The Story of Healing, chapter 2
I have decided to write several chapters on this topic of storytelling in more manageable bitesize reads as I realised that this too was a topic that needed more attention than what one post could offer. I also prefer to write shorter posts. As I know we are all busy... and sometimes a shorter post with some food for thought is enough to spark reflections - so there is time for reading and reflection.
For those of you that have been following me for some time, you will know that stories have featured a lot in my work... philosophically with the children, but also in the children exploring, re-inventing, acting out and retelling through various mediums. I have also been exploring Indigenous storywork and how that can inform how I work with children... I am still very much in the beginning of this chapter of my learning journey... but here are some of my thinking so far..
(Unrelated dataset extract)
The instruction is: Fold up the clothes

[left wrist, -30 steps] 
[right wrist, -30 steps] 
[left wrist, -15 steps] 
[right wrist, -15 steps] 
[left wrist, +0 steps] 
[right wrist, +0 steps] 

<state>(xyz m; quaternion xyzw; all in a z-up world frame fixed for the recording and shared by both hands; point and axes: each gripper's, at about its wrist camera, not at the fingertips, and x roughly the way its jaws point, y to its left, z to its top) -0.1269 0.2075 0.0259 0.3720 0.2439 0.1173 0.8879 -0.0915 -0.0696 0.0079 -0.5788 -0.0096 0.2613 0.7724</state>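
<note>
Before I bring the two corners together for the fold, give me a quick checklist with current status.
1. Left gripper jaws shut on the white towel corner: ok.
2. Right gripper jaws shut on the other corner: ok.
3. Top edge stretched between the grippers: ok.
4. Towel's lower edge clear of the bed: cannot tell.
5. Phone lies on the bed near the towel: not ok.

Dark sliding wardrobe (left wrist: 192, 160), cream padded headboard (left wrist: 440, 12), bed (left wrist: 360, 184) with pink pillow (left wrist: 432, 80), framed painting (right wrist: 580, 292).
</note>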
Sara Florence Davidson in her chapter in the book "Decolonizing Research: Indigenous Storywork as methodology" writes that there are seven Indigenous storywork principles -
Responsibility Reverence Reciprocity
She goes on to explain how these principles are relevant to research... but I have been reflecting on how they are relevant in early childhood education, especially when it comes to thinking of education as a series of stories that we are all telling... and also in young children's storytelling.
We need to respect that when children (all people really) tell us their stories, or share their creative stories they are sharing a part of themselves. We need to be respectful of this process and the stories that are shared. Listening is part of that respect. Valuing the stories is also part of that respect. So take the time and energy to receive the story as if the greatest and most respected author/storyteller was talking to you - regardless of age receive the story well.
Be responsible as an active listener. Be responsible for the mistakes you make - for instance when we did our philosophy sessions we always read back to the children what we had written down to ensure that we had faithfully recorded what they said. The children were able to correct any mistakes that we had made. The same when we write down the stories that the children dictate to us... make sure you read it back so that the child has the chance to ensure that the story is theirs and what is on the paper is the story that has been verbally shared.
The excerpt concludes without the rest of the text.